#### Task statement
Give back the entire listing that follows, exactly.

Start of Block

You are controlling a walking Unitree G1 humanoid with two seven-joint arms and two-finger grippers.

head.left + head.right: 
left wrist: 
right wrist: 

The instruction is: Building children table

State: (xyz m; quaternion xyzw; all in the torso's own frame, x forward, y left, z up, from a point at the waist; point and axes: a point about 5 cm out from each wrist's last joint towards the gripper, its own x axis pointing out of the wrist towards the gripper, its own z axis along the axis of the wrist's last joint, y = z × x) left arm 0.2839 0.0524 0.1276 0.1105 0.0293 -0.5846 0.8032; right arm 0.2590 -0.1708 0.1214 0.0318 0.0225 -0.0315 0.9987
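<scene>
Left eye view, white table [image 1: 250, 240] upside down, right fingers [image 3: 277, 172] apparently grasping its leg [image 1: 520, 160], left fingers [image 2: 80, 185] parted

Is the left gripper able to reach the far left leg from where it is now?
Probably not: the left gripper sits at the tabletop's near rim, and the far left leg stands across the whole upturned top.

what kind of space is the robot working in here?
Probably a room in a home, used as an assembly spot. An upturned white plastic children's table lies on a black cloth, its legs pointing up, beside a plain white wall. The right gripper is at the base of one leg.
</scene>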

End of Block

#### Response to the task
You are controlling a walking Unitree G1 humanoid with two seven-joint arms and two-finger grippers.

head.left + head.right: 
left wrist: 
right wrist: 

The instruction is: Building children table

State: (xyz m; quaternion xyzw; all in the torso's own frame, x forward, y left, z up, from a point at the waist; point and axes: a point about 5 cm out from each wrist's last joint towards the gripper, its own x axis pointing out of the wrist towards the gripper, its own z axis along the axis of the wrist's last joint, y = z × x) left arm 0.2839 0.0524 0.1276 0.1105 0.0293 -0.5846 0.8032; right arm 0.2590 -0.1708 0.1214 0.0318 0.0225 -0.0315 0.9987
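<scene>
Left eye view, white table [image 1: 250, 240] upside down, right fingers [image 3: 277, 172] apparently grasping its leg [image 1: 520, 160], left fingers [image 2: 80, 185] parted

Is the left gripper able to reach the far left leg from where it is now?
Probably not: the left gripper sits at the tabletop's near rim, and the far left leg stands across the whole upturned top.

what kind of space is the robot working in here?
Probably a room in a home, used as an assembly spot. An upturned white plastic children's table lies on a black cloth, its legs pointing up, beside a plain white wall. The right gripper is at the base of one leg.
</scene>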

There is nothing more to add to the answer.